Тихий, бархатный смех, благодаря которому я становлюсь еще красней. Встаю плавно, что делать? Не продолжать же высиживать? Глупо это. А повернуться все равно сложно. Пару мгновений медлю, делаю, но в глаза посмотреть — нет. Вот серьезно. Это уже нет. Я пялюсь в пол, как нашкодивший ребенок, потому что мне действительно дико стыдно. Олег это видит и, знаете, наслаждается? Я на него же все равно поглядываю из-под опущенных ресниц — вон улыбается. Черт. Знает. Он все знает…
– Я донесу.
– Это…это просто… - мямлю, он перебивает, обращаясь к Давиду.
– Еще подарок тебе привез.
– Подарок? Какой такой подарок?
– вдохновленно, но не слишком, точнее притворно «не слишком» спрашивает сын, а Олег улыбается.
– Ягоды отнесем и снова спустимся — покажу. Согласен?
– Ну…
Давид с такой надеждой на меня смотрит. Хочет, но пока я согласия не дам, тоже не согласится, а что я могу? Разве вообще возможно отказать таким вот глазкам? Улыбаюсь и киваю ему, отдаю одно ведерко и указываю на подъезд.
– Конечно.
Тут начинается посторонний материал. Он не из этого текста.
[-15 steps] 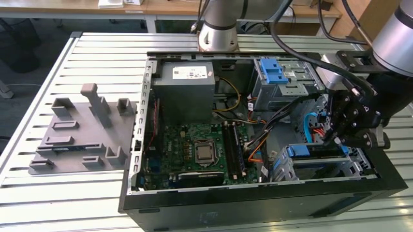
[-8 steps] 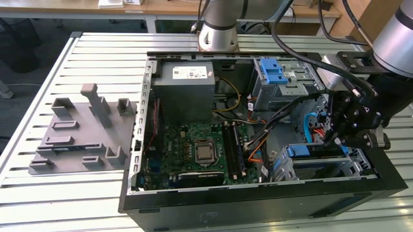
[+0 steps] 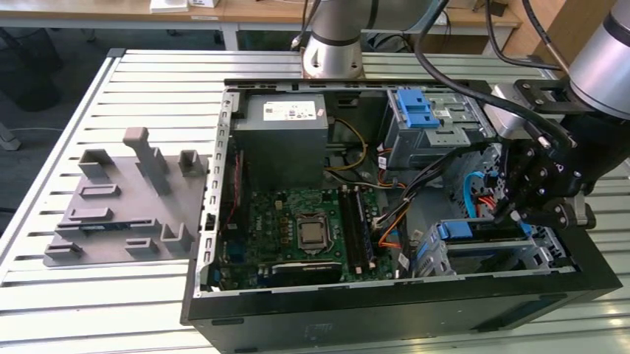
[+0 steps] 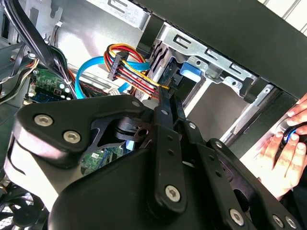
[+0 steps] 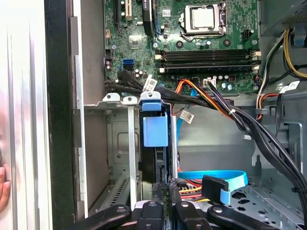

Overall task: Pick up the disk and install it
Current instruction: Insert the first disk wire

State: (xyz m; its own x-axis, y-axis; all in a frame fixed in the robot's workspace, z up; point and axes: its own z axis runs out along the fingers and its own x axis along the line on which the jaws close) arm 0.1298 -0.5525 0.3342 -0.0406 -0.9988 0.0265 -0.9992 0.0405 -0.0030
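The disk [image 5: 157, 143] stands on edge in the drive cage [image 3: 492, 247] of the computer case [image 3: 394, 310], its blue rail uppermost. The end effector [image 5: 165, 191] pinches its edge, fingers narrow. Judged heavy, rigid, shock-sensitive; grip the metal sides, not the plastic rail.

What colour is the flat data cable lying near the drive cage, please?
Light blue; the flat cable shows best in the first wrist view.
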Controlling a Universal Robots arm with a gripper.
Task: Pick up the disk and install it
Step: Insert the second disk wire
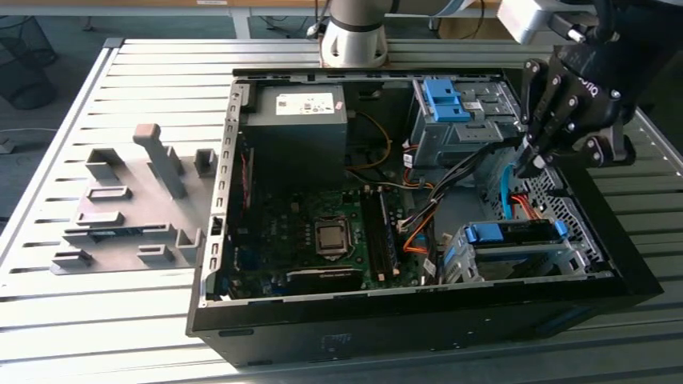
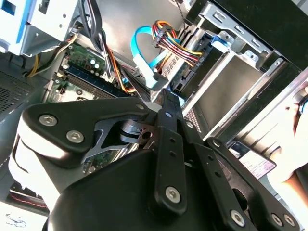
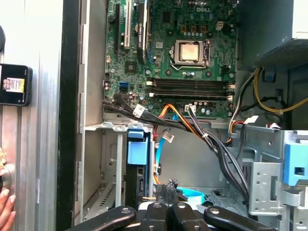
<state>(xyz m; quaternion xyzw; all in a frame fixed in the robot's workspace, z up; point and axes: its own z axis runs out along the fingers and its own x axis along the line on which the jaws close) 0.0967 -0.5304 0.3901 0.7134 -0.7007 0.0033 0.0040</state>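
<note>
Claw (image 1: 530, 168) first: how does the black claw stand?

Its fingers taper to one point, tips pressed together with nothing between them. It hangs inside the open black computer case (image 1: 597, 264), at the exterior view's right side, above a light blue flat cable (image 1: 501, 194). In the first wrist view the closed tips (image 3: 168, 186) show in front of that same cable.

And the disk?

The flat disk in its blue plastic carrier (image 1: 517, 233) sits in a silver metal cage (image 1: 469, 260) at the case's near right corner in the exterior view. The claw is near it but apart from it, higher up and further back. The first wrist view shows the carrier's blue end (image 3: 136, 147) seated in the bay. I cannot tell whether it is pushed fully home.

What else is in the case?

A green motherboard (image 1: 309, 216) lies on the bottom, with a large black box bearing a white sticker (image 1: 293, 120) behind it. Beside that box is a blue plastic latch piece on a second silver cage (image 1: 443, 100). Orange and black wires (image 1: 421, 220) run between the board and the bays.

Outside the case?

The case rests on a slatted grey metal surface (image 1: 117, 320). A grey fixture plate with upright blocks (image 1: 139, 216) lies at the exterior view's left, well apart from the claw. In the first wrist view a person's hand (image 3: 6, 209) shows at the case's outer edge.
</note>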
Пошли.
Он так рад. Разворачивается и несется в сторону двери, аж подпрыгивая, я вздыхаю. Ну все. Все. Тут уже ничего не поделаешь — у ребенка появился отец. Наверно, будь он старше, было бы сложнее, но он пока, несмотря на все, малыш. Не понимает многого, не злится по-настоящему — не умеет просто. Это хорошо и плохо одновременно. Хорошо Олегу, ведь он его быстро примет, а плохо мне, ведь если я права — это разобьет его сердце.
– И тебе подарок привез, - вдруг тихо говорит бывший муж, от чего я вздрагиваю.
Слишком близко оказался. Внезапно так, знаете? Будто подкрался…
Смотрю ему в глаза, Олег улыбается шире.
– Лекарства.
Говорит так…с издевкой. И я не могу сдержать смешка и улыбки. Черт…А он еще добавляет…
– Если моя мать снова придет — ты сразу звонишь мне, Алиса. Сразу.
– Ты слышал сына? Не приказывай здесь, мне так не нравится.
– Я хорошо знаю, как тебе нравится.
Твою мать. Твою мать. Твою мать!!!
Я, кажется, увидела в его глазах тот же знакомый пожар, который лизнул мне внутренности и обжег их током. И эти проклятые мурашки…Господи…как же это возможно? Почему? Почему так? Почему спустя шесть лет, я по-прежнему так ярко на него реагирую, несмотря ни на что?